Financial problems led to the Lehigh Valley leasing the company in 1887. The debts were such that, in 1895, the Lehigh Valley formed a subsidiary, the Lehigh and New York Railroad, to buy the Southern Central in a foreclosure sale, after which the Lehigh Valley leased the Lehigh and New York. The latter company was merged into the Lehigh Valley at the end of 1949. Under the Lehigh Valley, the line was known first as the Lehigh and New York Branch; then later as the Auburn Branch.

== Route ==
=== Auburn Branch ===
The line from North Fair Haven to Sayre measured 115 mi. It interchanged with several other railroads, including the New York Central Railroad, New York, Ontario and Western Railway, Erie Railroad and Delaware, Lackawanna and Western Railroad. The Lehigh Valley abandoned the coal dock at North Fair Haven and cut-back the northern end of the line to Fair Haven in 1937. After World War II, the Lehigh Valley gradually-abandoned the branch. In 1952–1953, it further cut-back the branch from Fair Haven to Cato, New York. The construction of the New York State Thruway, in 1954, eliminated the interchange with the New York Central at Weedsport, New York, leading to a further abandonment between Cato and Auburn, New York in 1957. In 1968, the Lehigh Valley Railroad, now under Pennsylvania Railroad control, abandoned the branch between Auburn and Moravia, New York.

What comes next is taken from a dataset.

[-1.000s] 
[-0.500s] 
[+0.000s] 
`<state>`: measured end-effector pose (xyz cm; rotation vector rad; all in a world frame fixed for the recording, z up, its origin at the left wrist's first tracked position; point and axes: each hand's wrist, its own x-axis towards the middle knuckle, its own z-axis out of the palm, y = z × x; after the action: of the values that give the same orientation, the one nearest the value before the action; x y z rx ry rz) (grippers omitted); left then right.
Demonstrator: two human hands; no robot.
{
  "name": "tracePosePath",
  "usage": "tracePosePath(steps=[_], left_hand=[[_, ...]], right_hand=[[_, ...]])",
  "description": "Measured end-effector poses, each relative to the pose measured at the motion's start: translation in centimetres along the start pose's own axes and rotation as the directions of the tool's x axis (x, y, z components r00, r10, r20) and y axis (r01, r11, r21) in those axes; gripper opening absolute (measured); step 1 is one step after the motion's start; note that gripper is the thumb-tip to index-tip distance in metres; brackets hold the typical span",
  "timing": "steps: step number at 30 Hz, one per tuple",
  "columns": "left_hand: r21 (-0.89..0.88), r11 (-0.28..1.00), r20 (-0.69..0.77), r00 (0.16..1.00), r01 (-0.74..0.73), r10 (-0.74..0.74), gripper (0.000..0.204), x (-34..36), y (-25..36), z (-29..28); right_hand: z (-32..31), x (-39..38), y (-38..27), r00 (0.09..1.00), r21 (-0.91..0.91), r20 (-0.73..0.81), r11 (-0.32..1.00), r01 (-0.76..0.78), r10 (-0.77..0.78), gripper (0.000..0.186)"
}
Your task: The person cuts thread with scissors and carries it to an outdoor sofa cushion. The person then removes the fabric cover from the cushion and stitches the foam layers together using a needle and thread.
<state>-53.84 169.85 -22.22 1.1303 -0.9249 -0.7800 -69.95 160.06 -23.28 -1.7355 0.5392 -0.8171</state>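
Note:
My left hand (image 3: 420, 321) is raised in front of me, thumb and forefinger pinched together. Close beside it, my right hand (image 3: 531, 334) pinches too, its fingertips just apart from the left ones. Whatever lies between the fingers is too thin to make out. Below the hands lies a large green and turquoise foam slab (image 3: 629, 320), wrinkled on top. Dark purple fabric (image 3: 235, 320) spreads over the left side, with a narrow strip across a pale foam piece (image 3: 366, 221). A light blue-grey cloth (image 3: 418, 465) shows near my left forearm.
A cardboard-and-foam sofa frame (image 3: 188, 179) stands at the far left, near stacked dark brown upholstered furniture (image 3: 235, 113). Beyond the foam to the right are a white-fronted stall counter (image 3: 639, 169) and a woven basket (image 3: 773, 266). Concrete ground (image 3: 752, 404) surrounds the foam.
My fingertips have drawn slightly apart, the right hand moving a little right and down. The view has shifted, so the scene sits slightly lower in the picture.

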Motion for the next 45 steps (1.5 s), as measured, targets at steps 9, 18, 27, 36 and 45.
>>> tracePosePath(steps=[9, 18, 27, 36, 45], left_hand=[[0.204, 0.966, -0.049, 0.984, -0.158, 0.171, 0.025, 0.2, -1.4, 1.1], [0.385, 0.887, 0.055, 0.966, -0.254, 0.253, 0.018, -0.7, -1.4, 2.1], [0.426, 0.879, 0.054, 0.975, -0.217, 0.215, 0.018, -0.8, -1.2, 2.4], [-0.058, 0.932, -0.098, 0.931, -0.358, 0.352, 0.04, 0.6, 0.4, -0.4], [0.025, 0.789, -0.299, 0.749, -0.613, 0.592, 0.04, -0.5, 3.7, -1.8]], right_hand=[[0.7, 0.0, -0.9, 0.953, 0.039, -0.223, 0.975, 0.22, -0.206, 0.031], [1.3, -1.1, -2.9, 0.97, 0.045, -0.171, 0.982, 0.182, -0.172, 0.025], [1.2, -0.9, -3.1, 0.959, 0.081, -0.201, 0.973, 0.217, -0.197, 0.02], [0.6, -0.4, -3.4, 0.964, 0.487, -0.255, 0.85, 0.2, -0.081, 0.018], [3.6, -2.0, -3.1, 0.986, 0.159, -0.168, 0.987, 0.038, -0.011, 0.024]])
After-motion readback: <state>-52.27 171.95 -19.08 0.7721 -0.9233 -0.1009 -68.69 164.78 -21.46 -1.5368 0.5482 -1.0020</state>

In the last years of Lehigh Valley operation, the line north of Owego was split into two secondary tracks:
- the Mead Secondary, from the end of the line just north of Moravia to Freeville, New York, where it interchanged with the Lehigh Valley's Elmira and Cortland Branch
- the Freeville Secondary, from Freeville south to Owego

The remaining Auburn Branch between Sayre and Owego was not included in Conrail, given the parallel Erie Lackawanna Railway main line, and was abandoned after April 1, 1976.

=== Owego-Harford ===
Although the New York Department of Transportation spent $832,000 to rehabilitate the line north of Owego, neither of the two secondary tracks was included in Conrail. Additional subsidies from the State of New York led to Conrail operation of the entire Sayre–Mead line, although the line was abandoned north of Locke, New York after August 31, 1976. Ownership remained with the bankrupt Lehigh Valley Railroad. In April, 1978, the Lehigh Valley further abandoned the portion between Locke and Dryden, New York. A final abandonment in 1979 removed the line between Dryden and Harford Mills, New York.

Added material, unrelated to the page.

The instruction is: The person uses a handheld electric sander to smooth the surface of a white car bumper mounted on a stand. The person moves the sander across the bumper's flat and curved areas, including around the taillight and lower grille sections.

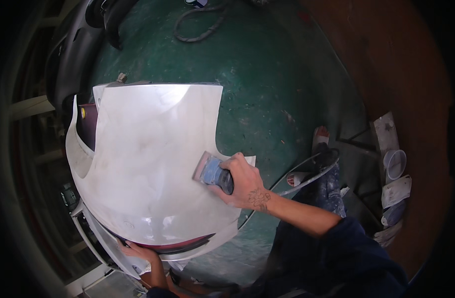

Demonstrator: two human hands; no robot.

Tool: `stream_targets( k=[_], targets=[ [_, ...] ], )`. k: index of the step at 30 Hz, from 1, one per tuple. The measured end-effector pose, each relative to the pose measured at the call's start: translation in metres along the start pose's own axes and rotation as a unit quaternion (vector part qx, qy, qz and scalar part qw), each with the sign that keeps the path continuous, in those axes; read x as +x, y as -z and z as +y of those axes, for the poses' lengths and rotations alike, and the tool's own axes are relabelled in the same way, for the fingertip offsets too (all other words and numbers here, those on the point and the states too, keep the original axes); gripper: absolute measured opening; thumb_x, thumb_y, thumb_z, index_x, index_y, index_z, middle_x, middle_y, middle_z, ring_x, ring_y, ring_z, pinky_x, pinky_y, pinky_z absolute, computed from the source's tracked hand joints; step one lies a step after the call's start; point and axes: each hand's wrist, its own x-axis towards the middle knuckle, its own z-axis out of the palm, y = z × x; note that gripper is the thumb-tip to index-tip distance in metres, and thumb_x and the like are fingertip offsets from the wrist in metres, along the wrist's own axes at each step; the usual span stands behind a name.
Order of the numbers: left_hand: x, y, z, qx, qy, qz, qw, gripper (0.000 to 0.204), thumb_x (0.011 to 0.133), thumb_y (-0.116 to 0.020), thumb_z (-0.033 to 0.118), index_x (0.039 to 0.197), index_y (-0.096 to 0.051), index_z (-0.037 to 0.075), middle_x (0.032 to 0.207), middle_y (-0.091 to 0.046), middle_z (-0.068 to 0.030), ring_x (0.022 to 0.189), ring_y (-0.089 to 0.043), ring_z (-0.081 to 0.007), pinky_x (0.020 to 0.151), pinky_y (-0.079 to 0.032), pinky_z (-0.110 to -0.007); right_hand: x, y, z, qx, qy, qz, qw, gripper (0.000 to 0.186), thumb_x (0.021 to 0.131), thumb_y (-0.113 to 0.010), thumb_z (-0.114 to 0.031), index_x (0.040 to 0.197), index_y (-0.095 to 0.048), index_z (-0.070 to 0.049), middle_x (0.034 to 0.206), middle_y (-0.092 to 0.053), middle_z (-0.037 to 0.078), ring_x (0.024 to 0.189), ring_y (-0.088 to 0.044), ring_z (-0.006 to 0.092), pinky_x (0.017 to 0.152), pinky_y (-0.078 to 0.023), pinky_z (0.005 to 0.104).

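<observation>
My right hand (240, 184) is closed around a small blue-and-black sander (212, 171), its pad resting on a white car bumper (148, 134) near the panel's right edge. A hose (297, 188) runs off to the right of it. The bumper has a long red strip (175, 244) along its lower side. My left hand (140, 252) lies on the lower-left edge beside that strip, fingers stretched out.
Dark bumpers (73, 54) stand at upper left. A coiled hose (200, 37) lies on the green floor (267, 99). My legs and sandalled feet (321, 134) are at right, beside scuffed sheets (396, 187) and a clear tub (395, 164). Metal framing (83, 233) is at left.
</observation>
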Motion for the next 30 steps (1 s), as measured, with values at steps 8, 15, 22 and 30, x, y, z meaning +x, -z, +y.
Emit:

On January 1, 1980, the Delaware and Hudson Railroad replaced Conrail as the operator of the line north of Owego. In 1981, the Tioga County Industrial Development Agency (IDA) acquired the line from the trustees of the Lehigh Valley Railroad; then leased it back to the D&H. The D&H terminated the lease in 1985, after closure of the Arco Petroleum Products storage facility in Harford Mills. The Tioga Central Railroad operated both freight and excursion service on the line from 1986–1992, when the IDA replaced them with the Owego and Harford Railway. The O&H continues to operate the line today.